Build with Sparkling Water

This short tutorial introduces Sparkling Water project enabling H₂O platform execution on the top of Spark.

The tutorial guides through project building and demonstrates capabilities of Sparkling Water on the example using Spark Shell to build a Deep Learning model with help of H₂O algorithms and Spark data wrangling.

Project Repository

The Sparkling Water project is hosted on GitHub.
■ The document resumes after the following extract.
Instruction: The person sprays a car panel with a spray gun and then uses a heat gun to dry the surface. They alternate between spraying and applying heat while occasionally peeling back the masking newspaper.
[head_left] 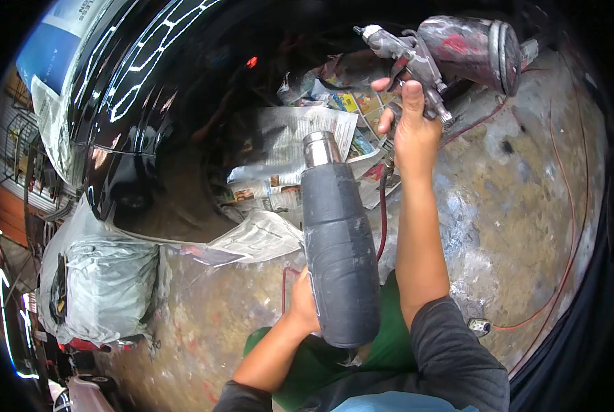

To clone it:

$ git clone https://github.com/0xdata/sparkling-water.git
$ cd sparkling-water

The repository is also already prepared on the provided H₂O:

cd ~/devel/sparkling-water

Build the Project

The provided top-level gradlew command is used for building:

$ ./gradlew build

The command produces an assembly artifact which can be executed directly on the Spark platform.

Run Sparkling Water

Export your Spark distribution location

$ export SPARK_HOME=/opt/spark

Note: The provided sandbox image already contains exported shell variable SPARK_HOME

Run Sparkling Water

Start a Spark cluster with Sparkling Water:

bin/run-sparkling.sh

Go to http://localhost:54321/steam/index.html to access H₂O web interface.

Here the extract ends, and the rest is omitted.